At the top of the list of issues they need to solve is the clogged frontcourt rotation. Van Gundy has been starting Drummond, Greg Monroe and Josh Smith together, a unit that was a disaster last season and hasn’t been much better in the early going of the new one. In 53 minutes this season, they’re scoring just 98.8 points per 100 possessions when all three are on the floor, and Van Gundy is playing the three bigs together more out of necessity than out of effectiveness.

He went to the big lineup late not because it was working, but because he wanted to have all three players available.

“"The problem I ran into, I actually didn'’t want to break that lineup but I was afraid we’'d need all of them needing a rest at the exact same time,” Van Gundy said.

Smith’s inconsistency and offensive liability is still a major problem for the Pistons. The veteran power forward is a capable defender, and he had a major impact on that end on Monday. But his shot selection is still awful. With just over three minutes to go in the fourth quarter, with the Pistons trailing by four, he jacked up a three-pointer with 10 seconds left on the shot clock that rimmed out.

Van Gundy is a notoriously hard man to please. He doesn’t dance around his displeasure with his team’s performance, and in his Orlando days, he was as widely known for his yelling in timeouts as he was for his playcalling. In large part, it seems like he took the Pistons job because of Drummond’s talent and the promise that he could do with the third-year center what he did with Dwight Howard in Orlando, turning him into a dominant force on the defensive end.

But it’s been a slow process. Drummond has remained terrific defensively, but has been slow to develop any kind of an offensive game. And the rest of the team has been testing Van Gundy’s patience, showing flashes of cohesion (like the run to erase the 19-point first-half deficit against Chicago) mixed in with plenty of frustration (the lackadaisical defensive effort that led to that hole in the first place). All of this has resulted in a 2-3 record and not a lot of encouraging signs that things are going to get better anytime soon.

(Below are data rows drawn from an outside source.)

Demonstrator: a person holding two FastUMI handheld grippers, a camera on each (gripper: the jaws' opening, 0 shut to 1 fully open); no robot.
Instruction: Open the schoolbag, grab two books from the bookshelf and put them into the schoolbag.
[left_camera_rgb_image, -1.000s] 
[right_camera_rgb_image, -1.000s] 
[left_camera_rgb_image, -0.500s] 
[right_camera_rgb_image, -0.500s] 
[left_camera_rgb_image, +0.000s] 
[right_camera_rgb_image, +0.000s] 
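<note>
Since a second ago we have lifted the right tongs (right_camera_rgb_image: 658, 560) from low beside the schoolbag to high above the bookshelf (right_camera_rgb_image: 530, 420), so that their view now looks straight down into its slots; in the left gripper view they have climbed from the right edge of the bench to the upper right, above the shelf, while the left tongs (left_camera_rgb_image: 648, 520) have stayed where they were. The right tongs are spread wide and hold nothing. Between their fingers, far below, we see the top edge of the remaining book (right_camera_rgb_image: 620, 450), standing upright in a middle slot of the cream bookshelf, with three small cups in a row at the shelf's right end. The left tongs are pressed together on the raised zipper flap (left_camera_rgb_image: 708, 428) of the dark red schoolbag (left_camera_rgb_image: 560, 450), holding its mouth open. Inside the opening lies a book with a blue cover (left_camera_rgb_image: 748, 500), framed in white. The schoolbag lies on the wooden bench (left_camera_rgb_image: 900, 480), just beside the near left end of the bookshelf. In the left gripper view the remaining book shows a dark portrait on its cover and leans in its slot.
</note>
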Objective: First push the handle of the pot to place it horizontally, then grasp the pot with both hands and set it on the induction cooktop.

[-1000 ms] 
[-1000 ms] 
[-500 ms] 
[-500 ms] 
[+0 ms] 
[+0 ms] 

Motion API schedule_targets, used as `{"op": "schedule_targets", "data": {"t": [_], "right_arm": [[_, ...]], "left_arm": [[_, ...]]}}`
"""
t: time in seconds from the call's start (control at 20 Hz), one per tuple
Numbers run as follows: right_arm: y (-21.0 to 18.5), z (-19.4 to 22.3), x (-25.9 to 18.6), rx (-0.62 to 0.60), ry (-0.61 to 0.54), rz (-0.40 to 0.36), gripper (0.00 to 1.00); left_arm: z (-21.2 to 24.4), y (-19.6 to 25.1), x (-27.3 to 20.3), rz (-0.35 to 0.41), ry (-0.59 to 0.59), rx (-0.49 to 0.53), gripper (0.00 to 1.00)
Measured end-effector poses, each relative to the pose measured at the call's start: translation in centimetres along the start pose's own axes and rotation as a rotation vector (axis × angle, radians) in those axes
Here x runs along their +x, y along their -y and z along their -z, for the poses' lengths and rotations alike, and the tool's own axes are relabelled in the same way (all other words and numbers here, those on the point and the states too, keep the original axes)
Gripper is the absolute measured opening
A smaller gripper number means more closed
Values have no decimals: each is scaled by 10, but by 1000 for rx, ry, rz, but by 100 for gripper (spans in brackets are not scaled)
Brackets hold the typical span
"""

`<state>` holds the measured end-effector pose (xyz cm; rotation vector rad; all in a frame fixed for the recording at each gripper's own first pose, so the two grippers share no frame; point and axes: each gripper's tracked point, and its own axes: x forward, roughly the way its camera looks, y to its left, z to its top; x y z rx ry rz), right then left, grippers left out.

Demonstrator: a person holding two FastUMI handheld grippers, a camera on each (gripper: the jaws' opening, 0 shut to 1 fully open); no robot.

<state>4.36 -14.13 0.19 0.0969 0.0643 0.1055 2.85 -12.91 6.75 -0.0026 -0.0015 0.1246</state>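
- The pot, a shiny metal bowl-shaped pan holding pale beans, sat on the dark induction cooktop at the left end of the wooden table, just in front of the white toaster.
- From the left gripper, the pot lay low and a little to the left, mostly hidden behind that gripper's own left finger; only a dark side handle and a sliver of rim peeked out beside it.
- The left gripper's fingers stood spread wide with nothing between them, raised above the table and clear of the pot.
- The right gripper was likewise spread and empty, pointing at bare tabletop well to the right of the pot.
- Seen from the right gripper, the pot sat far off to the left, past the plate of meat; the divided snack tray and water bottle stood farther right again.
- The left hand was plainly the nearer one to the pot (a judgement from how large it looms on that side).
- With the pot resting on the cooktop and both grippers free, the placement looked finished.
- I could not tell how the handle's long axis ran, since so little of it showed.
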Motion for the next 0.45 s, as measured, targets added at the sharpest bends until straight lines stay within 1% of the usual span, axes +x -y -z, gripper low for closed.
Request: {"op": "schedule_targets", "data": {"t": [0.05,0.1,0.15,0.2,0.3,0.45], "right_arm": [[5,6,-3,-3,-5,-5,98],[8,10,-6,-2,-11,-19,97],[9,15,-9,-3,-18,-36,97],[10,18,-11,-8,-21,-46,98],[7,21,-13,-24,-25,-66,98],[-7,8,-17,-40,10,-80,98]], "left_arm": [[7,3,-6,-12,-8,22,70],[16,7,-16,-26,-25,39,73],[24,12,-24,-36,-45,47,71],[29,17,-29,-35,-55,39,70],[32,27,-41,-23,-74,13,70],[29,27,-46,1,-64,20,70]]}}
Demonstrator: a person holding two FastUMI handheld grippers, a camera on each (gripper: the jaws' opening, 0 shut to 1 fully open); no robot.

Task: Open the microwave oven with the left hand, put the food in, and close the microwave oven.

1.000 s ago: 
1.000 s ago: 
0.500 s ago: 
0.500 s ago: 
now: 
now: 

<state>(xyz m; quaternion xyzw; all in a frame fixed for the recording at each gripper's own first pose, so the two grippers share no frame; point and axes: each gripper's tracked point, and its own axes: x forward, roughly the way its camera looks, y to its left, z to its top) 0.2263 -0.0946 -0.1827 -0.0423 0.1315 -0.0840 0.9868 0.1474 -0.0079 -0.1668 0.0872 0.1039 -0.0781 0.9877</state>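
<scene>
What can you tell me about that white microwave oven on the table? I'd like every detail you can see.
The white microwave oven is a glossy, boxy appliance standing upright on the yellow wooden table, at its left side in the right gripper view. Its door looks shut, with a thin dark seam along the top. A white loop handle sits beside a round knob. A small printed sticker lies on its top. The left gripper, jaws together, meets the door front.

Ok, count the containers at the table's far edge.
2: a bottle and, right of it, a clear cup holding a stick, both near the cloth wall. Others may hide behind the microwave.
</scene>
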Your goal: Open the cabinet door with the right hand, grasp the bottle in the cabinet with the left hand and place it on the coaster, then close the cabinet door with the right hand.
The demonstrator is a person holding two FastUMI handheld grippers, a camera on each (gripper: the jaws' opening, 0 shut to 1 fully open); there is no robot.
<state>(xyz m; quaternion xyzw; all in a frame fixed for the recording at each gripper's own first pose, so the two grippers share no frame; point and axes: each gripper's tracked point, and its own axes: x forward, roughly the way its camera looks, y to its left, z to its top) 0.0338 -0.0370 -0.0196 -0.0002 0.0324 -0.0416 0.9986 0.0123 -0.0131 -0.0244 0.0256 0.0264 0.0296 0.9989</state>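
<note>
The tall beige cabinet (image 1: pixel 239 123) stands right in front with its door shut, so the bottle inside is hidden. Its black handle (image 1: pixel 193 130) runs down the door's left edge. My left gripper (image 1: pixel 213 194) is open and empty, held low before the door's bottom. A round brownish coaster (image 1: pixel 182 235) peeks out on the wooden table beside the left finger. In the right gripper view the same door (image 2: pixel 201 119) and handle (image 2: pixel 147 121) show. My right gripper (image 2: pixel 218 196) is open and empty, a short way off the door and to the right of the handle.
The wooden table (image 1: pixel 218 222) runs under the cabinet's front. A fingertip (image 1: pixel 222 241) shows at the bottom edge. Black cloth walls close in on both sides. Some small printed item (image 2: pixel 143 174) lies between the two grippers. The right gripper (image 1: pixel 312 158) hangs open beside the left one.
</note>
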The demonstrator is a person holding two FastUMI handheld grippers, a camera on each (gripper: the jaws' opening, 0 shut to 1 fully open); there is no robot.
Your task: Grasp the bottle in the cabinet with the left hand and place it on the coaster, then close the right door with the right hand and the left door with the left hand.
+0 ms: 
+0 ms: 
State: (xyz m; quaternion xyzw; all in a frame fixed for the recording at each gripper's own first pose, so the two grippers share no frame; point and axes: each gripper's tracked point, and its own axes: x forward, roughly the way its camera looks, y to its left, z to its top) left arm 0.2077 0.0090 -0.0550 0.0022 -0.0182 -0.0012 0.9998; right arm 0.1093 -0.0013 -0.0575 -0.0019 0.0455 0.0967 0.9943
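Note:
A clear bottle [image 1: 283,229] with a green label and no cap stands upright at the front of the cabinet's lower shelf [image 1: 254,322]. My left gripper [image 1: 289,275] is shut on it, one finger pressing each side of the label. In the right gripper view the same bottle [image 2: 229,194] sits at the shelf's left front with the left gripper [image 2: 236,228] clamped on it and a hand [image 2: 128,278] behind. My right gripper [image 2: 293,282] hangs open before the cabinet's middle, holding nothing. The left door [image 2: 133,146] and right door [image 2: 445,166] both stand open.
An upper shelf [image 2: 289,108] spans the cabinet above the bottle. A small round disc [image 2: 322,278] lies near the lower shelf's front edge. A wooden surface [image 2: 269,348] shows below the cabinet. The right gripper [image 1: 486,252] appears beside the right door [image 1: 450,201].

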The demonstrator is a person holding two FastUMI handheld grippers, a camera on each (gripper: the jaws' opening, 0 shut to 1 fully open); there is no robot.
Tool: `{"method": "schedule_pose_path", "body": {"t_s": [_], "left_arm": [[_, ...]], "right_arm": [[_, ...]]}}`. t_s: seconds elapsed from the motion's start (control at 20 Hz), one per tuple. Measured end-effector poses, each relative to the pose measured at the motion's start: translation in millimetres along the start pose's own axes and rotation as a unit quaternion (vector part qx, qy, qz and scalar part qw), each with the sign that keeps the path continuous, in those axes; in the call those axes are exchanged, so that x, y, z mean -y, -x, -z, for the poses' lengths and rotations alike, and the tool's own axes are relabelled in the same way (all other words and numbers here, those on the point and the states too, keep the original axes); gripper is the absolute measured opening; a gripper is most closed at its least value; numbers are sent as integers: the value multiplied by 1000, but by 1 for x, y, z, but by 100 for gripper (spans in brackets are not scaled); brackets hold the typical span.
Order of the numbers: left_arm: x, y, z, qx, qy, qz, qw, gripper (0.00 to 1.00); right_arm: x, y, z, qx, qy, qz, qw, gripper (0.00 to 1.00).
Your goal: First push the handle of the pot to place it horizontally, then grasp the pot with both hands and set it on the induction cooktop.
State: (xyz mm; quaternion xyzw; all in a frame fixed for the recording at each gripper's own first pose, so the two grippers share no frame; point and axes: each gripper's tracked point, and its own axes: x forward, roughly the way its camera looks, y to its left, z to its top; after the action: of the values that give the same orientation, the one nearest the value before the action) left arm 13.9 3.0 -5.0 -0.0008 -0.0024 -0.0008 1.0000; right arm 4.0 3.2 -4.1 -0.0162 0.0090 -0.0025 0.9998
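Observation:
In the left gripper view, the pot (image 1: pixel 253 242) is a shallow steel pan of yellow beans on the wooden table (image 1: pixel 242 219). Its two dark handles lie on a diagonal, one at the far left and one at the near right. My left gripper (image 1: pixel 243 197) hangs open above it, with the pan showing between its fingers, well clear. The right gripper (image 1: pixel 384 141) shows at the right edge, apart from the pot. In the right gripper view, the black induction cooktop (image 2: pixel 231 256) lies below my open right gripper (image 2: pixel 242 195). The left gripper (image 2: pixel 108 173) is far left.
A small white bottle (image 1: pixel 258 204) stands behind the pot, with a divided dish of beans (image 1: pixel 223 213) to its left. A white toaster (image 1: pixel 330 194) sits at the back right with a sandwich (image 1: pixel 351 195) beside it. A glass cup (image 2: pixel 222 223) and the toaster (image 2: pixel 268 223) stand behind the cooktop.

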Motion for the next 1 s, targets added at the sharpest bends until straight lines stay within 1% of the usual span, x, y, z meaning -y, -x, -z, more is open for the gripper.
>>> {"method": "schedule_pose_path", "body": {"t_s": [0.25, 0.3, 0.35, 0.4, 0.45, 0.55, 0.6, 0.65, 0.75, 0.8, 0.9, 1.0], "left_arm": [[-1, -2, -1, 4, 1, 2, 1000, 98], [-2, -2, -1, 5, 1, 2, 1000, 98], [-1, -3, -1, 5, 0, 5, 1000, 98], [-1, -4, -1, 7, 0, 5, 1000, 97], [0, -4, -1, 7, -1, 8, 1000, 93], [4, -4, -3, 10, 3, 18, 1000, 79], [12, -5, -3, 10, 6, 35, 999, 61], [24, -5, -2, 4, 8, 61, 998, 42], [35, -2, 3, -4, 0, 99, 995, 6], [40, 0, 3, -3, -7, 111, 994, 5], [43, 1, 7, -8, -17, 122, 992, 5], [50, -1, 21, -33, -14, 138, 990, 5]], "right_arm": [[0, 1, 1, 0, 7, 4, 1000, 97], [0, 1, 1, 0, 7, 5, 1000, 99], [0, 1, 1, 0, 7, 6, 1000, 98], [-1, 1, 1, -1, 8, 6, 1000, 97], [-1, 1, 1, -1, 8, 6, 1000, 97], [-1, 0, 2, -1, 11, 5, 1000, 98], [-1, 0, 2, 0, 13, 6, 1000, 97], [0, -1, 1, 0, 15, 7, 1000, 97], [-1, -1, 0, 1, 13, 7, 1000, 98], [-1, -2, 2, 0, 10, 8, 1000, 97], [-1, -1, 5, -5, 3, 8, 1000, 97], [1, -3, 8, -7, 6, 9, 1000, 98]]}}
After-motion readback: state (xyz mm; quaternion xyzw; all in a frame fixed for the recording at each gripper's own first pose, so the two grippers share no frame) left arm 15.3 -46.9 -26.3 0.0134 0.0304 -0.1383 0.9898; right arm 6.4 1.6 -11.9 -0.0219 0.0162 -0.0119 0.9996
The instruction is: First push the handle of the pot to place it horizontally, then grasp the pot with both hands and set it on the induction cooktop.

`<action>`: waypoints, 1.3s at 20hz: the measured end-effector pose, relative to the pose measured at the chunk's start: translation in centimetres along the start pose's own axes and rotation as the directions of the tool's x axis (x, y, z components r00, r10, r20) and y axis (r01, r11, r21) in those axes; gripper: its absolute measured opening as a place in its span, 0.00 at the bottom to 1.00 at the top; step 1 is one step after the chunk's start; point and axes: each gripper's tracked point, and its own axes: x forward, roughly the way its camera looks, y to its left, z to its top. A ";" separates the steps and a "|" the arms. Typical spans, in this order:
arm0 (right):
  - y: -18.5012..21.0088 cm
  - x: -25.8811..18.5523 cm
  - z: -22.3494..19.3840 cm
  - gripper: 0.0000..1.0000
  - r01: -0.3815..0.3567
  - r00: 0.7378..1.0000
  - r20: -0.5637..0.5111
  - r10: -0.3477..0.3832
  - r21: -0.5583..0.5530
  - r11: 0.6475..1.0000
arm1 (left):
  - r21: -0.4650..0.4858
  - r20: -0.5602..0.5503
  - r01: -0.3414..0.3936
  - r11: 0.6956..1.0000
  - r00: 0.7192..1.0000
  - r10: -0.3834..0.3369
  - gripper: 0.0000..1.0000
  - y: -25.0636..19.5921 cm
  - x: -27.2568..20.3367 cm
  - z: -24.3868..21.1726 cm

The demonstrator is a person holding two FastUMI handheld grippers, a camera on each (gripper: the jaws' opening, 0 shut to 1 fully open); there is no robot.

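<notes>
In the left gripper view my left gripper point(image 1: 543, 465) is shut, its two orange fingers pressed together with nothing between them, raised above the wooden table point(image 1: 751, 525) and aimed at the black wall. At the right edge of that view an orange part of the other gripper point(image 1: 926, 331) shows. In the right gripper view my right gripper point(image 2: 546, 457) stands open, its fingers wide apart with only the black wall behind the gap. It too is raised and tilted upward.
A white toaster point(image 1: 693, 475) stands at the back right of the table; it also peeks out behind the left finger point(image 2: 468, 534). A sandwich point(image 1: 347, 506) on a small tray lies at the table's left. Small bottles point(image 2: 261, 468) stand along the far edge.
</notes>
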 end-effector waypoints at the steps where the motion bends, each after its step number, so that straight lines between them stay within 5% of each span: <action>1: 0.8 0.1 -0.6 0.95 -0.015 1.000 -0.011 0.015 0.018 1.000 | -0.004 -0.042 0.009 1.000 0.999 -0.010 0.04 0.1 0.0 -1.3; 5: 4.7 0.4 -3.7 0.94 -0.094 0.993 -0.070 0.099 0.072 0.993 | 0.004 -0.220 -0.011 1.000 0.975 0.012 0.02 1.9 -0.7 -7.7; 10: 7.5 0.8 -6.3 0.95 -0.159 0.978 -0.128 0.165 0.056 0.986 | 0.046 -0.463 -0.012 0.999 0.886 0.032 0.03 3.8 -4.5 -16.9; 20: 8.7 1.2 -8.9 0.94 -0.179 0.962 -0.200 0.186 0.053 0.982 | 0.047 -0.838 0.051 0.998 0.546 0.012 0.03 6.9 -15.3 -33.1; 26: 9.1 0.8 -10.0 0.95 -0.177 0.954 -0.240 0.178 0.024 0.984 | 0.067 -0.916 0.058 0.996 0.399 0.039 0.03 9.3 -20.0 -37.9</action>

“We know what we are capable of, we just have to do it for a full game,” Monroe said after the game. “We have the talent to play at that level of energy from the beginning to the end of the game. We just have to find a way to do that.”

Van Gundy signed a five-year deal, so he’s in this for the long haul. The team is still several roster moves from competing, and they have to do something about the frontcourt rotation. If there’s any coach who can turn this team around, it’s Van Gundy. But it’s going to take time.